The study included 180 eyes of 90 patients: 12 patients (13.3%) had T1D and 78 (86.7%) had T2D. In the T1D group, 5 patients (41.7%) had no DR, and 7 (58.3%) had some degree of DR. In the T2D group, 60 patients (76.9%) had no DR, and 18 (23.1%) had some degree of DR. None of the patients had proliferative DR. Of the 43 patients not newly diagnosed (time of diagnosis > 5 years for T1D and >1 years for T2D), 37.5% of the T1D patients and 5.7% of the T2D patients had previously undergone regular screening. Univariate analyses found for the whole cohort significant associations between DR and age, HbA1c, urine albumin-to-creatinine ratio, body mass index (BMI) and duration of DM. For the T2D group alone, there were significant associations between DR and HbA1c, BMI, urine creatinine, urine albumin-to-creatinine ratio and duration of DM. The analysis also showed three times higher odds for DR in the T1D group than the T2D group.

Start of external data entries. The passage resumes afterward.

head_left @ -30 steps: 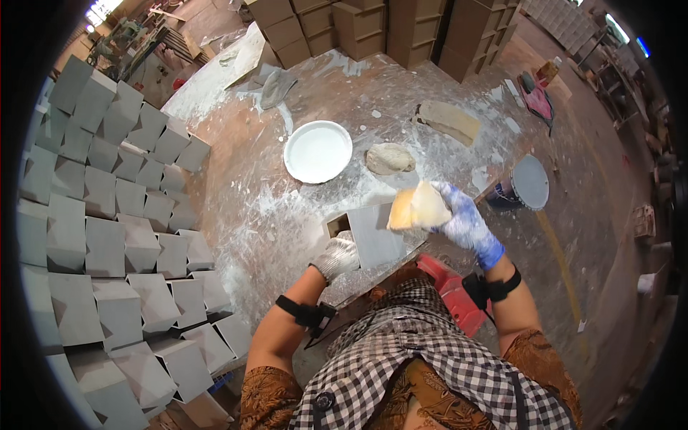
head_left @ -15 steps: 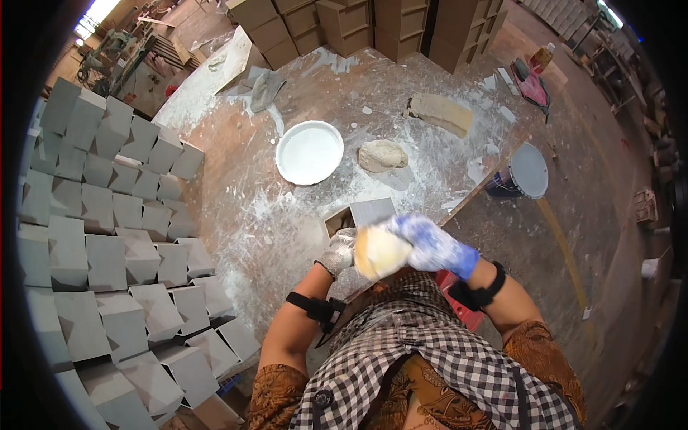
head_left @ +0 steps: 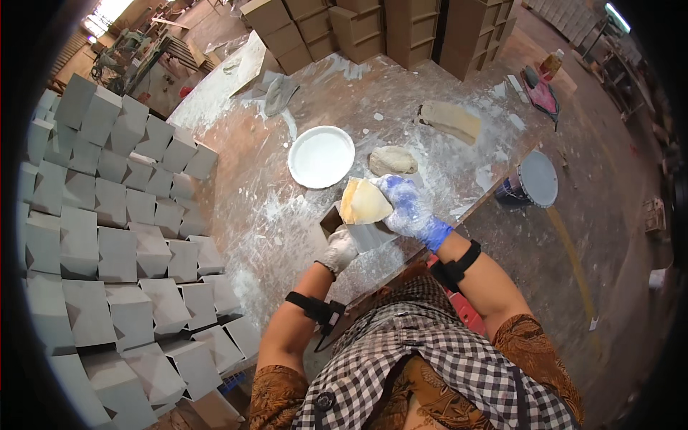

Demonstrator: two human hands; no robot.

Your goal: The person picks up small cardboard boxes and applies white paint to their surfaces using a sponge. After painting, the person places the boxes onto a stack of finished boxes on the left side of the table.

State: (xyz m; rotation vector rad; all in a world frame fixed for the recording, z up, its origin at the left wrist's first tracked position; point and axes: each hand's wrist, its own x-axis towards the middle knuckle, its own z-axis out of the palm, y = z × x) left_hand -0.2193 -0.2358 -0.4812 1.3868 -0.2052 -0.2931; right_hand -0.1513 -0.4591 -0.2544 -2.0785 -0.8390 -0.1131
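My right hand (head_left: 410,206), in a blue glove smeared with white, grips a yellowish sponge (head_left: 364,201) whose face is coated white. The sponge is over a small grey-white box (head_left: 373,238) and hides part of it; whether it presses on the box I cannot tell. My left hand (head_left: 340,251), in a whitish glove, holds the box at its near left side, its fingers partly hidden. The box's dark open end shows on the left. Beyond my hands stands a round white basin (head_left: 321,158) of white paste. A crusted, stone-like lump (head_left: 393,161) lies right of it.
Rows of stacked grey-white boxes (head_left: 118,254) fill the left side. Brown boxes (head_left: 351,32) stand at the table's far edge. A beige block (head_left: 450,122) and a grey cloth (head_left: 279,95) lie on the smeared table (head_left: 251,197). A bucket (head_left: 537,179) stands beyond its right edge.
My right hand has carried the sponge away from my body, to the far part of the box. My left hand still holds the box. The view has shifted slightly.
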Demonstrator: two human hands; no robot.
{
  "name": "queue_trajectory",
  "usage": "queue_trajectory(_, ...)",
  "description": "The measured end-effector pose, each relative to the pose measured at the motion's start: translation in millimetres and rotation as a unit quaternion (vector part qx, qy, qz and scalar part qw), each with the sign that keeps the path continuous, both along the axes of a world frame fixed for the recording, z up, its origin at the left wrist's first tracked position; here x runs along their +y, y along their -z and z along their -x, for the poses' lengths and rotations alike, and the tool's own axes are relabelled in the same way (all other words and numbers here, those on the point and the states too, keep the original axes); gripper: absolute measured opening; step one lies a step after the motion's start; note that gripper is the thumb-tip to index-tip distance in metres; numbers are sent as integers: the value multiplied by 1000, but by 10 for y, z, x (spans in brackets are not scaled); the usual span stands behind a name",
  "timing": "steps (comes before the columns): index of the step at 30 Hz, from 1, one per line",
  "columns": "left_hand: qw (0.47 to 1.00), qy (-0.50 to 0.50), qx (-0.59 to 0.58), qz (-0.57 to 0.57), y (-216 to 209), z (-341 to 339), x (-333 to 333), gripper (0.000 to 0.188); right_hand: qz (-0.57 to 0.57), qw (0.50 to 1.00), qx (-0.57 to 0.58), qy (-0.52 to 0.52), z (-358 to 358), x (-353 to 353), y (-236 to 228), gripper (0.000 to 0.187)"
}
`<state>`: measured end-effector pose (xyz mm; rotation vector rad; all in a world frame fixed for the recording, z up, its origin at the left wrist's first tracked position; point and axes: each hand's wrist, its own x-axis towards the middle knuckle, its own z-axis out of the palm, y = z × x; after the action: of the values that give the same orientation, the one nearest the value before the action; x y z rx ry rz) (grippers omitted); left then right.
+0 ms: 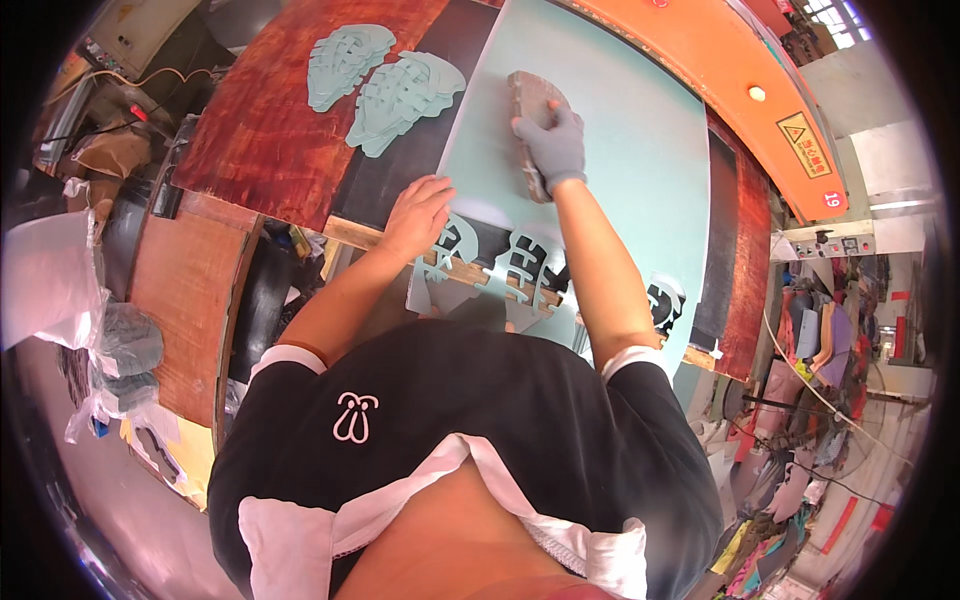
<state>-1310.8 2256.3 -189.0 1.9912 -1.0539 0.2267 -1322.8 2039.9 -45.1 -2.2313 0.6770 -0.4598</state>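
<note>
A pale green sheet of material point(630, 130) lies over the work table, with lattice-shaped holes cut along its near edge. My right hand point(560, 145), in a grey glove, grips a thick brown curved block with a notched edge, like a cutting die point(530, 105). It is over the middle of the sheet; whether it touches the sheet I cannot tell. My bare left hand point(422, 212) rests at the sheet's left edge, beside the cut holes, its fingers stretched out. Left of the sheet sit two stacks of cut green pieces point(350, 60) point(405, 95) with slotted outlines.
An orange machine beam point(740, 80) with a yellow warning label spans the far right side. The table has a worn red-brown surface point(250, 130) and black strips point(385, 180). A brown board point(185, 300) stands at left; coloured material scraps point(810, 340) hang and pile at right.
</note>
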Motion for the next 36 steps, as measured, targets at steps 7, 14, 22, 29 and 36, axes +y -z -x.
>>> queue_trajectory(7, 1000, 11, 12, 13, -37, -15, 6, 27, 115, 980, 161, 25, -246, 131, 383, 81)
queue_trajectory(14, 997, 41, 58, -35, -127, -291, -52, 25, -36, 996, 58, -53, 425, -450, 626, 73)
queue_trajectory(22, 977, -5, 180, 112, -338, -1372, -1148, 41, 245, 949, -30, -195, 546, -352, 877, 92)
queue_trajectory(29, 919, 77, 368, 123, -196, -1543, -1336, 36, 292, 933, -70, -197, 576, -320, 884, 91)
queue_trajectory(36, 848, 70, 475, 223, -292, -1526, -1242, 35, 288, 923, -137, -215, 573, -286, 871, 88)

This study underscores the need for implementing a systematic DR screening program in the Oslo region, Norway, to better reach out to patients with DM and improve their screening adherence. Timely and proper treatment can prevent or mitigate vision loss and improve the prognosis. A considerable number of patients were referred from general practitioners for not being followed by an ophthalmologist.Among patients not newly diagnosed with DM, 62.8% had never had an eye exam, and the duration of DM for these patients was up to 18 years (median: 8 years).
深入了解挪威奥斯陆大学医院(OUH)一项糖尿病视网膜病变(DR)筛查试点项目中糖尿病(DM)患者的基线参数。
这是一项对1型或2型糖尿病(T1D和T2D)成年患者(≥18岁)队列的横断面研究。我们测量了最佳矫正视力(BCVA)、血压(BP)、心率(HR)、眼压(IOP)、身高和体重。我们还收集了糖化血红蛋白(HbA1c)、总血清胆固醇以及尿白蛋白、肌酐和白蛋白与肌酐比值(ACR),以及社会人口统计学参数、用药情况和既往筛查史。我们获取了彩色眼底照片,由两位经验丰富的眼科医生根据DR的国际临床疾病严重程度量表进行分级。
该研究纳入了90例患者的180只眼:12例患者(13.3%)患有T1D,78例(86.7%)患有T2D。在T1D组中,5例患者(41.7%)无DR,7例(58.3%)有一定程度的DR。在T2D组中,60例患者(76.9%)无DR,18例(23.1%)有一定程度的DR。所有患者均无增殖性DR。在43例非新诊断患者中(T1D诊断时间>5年,T2D诊断时间>1年),37.5%的T1D患者和5.7%的T2D患者此前接受过定期筛查。单因素分析发现,对于整个队列,DR与年龄、HbA1c、尿白蛋白与肌酐比值、体重指数(BMI)和糖尿病病程之间存在显著关联。仅对于T2D组,DR与HbA1c、BMI、尿肌酐、尿白蛋白与肌酐比值和糖尿病病程之间存在显著关联。分析还显示,T1D组患DR的几率是T2D组的三倍。
本研究强调在挪威奥斯陆地区实施系统性DR筛查项目的必要性,以便更好地覆盖糖尿病患者并提高他们的筛查依从性。及时、恰当的治疗可以预防或减轻视力丧失并改善预后。相当一部分患者是由全科医生转诊而来,因为他们未接受眼科医生的随访。在非新诊断的糖尿病患者中,62.8%从未进行过眼科检查,这些患者的糖尿病病程长达18年(中位数:8年)。